→ **Task to carry out**:
Within the records, find every line that includes the word "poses" and copy it.

───

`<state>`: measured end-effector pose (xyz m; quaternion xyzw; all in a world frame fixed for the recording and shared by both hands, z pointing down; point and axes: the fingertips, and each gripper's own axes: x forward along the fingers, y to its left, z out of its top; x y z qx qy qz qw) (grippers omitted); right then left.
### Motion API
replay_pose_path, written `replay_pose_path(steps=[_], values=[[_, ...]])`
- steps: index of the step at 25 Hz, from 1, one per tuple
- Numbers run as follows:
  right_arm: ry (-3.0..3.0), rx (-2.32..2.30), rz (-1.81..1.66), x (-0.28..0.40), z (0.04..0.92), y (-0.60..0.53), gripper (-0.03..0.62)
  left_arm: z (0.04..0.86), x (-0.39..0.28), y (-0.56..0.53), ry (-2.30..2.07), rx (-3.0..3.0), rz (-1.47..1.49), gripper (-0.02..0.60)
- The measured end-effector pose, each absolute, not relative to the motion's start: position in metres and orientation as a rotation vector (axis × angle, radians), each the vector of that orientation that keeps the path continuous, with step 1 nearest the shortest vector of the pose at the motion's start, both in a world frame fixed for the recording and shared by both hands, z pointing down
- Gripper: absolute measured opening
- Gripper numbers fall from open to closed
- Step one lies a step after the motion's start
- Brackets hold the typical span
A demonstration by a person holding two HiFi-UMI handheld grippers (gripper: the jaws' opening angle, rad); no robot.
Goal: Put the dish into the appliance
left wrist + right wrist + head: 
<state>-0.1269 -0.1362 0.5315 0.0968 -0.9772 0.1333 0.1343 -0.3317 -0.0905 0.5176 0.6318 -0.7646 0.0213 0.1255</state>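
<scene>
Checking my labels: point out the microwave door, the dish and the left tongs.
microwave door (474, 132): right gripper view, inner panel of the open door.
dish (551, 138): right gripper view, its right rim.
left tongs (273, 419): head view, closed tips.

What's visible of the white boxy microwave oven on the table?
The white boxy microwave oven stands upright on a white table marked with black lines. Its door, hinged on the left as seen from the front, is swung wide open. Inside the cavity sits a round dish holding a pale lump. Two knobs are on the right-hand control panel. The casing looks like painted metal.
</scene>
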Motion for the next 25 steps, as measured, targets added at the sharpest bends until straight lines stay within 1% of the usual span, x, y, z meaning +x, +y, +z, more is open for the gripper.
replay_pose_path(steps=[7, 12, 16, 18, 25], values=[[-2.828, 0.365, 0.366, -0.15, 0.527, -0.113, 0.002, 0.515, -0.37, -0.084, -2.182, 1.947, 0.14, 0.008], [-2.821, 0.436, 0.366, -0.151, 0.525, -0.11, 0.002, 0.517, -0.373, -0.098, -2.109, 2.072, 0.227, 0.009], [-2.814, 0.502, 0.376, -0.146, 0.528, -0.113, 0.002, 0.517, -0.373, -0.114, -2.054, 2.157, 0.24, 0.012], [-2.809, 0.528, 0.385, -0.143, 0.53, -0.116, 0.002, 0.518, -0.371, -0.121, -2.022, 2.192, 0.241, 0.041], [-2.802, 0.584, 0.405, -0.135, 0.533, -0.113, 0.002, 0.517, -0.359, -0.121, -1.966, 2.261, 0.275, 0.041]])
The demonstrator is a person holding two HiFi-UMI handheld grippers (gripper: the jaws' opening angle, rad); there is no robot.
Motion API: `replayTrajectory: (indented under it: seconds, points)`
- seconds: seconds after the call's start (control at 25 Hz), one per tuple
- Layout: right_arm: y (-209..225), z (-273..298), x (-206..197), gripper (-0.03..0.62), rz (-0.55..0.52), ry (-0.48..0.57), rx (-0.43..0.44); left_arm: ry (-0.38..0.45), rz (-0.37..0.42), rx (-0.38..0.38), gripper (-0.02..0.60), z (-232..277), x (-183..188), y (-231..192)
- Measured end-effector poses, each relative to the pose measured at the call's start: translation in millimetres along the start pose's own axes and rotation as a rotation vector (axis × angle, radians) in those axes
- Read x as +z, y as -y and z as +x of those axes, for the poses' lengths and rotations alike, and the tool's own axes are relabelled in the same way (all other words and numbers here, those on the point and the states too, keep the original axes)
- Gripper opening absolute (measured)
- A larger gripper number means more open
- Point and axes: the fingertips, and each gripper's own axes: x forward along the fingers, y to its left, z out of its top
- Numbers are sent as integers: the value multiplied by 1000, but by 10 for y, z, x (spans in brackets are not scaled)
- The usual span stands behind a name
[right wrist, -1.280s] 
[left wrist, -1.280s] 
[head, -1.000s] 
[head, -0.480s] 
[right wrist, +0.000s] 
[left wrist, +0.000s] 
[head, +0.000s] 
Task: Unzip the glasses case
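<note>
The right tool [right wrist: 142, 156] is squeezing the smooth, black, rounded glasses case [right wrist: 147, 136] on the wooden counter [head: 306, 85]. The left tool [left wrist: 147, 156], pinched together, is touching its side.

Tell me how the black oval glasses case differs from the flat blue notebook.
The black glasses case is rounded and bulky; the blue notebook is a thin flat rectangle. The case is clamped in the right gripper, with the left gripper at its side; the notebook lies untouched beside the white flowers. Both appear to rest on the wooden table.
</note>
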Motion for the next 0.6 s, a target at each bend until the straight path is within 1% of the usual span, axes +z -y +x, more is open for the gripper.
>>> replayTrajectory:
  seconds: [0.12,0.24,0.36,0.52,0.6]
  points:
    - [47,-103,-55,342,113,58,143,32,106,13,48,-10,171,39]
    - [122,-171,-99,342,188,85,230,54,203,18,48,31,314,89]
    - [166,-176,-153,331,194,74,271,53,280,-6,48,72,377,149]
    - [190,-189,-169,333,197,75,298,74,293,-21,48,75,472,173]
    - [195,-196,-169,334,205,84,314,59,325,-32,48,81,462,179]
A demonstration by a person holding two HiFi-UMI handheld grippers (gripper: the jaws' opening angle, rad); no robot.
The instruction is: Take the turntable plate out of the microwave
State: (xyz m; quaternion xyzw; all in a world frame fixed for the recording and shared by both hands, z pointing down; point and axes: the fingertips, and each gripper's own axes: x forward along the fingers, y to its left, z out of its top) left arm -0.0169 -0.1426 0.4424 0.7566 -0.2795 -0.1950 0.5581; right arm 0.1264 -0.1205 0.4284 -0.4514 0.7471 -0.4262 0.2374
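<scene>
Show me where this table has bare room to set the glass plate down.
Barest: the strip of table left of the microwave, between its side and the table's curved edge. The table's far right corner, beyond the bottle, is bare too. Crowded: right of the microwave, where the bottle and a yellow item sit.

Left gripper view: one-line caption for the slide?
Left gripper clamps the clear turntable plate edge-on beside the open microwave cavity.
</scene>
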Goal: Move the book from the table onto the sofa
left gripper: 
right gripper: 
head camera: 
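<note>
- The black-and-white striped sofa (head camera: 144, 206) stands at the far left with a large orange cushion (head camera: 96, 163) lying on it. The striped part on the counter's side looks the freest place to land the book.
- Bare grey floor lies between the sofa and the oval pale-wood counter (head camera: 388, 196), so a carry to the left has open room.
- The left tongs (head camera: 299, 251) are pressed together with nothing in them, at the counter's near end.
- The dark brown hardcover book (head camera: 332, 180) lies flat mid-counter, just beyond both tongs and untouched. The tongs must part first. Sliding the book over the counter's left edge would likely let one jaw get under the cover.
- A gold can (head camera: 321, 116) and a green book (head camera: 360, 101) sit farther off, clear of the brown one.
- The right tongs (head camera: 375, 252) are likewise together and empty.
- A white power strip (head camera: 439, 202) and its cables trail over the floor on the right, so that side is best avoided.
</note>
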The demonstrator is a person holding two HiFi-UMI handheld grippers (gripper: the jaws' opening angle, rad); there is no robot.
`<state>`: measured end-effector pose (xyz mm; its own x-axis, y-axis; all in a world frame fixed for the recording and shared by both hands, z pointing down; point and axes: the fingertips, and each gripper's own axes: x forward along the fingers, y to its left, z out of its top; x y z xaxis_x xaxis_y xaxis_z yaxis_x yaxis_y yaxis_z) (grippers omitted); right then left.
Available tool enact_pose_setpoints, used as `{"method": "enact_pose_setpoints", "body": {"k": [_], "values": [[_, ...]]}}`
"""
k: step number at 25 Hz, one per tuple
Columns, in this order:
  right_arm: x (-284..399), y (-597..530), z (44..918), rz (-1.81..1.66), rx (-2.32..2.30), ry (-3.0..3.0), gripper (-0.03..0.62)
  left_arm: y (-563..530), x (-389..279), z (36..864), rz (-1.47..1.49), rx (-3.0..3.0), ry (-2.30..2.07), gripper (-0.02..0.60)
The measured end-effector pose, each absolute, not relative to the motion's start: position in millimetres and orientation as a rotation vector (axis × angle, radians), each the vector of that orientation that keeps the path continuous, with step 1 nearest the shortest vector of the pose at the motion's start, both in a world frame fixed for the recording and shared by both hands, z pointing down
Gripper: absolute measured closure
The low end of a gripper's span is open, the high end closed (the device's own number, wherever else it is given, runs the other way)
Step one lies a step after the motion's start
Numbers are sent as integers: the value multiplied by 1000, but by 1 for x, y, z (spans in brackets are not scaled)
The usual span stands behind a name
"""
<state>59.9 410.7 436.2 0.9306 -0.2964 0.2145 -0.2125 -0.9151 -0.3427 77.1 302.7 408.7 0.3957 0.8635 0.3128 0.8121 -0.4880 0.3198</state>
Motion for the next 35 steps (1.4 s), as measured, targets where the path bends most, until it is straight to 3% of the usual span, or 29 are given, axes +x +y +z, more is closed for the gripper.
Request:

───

→ **Completed exercise**:
- Measured end-effector poses, each relative to the pose measured at the call's start: translation in millimetres along the start pose's own axes and rotation as a rotation vector (axis × angle, radians) in those axes
- Read x as +z, y as -y and z as +x of those axes, for the poses' lengths and rotations alike, and the tool's own axes are relabelled in the same way (all other words and numbers here, those on the point and the states too, keep the original axes)

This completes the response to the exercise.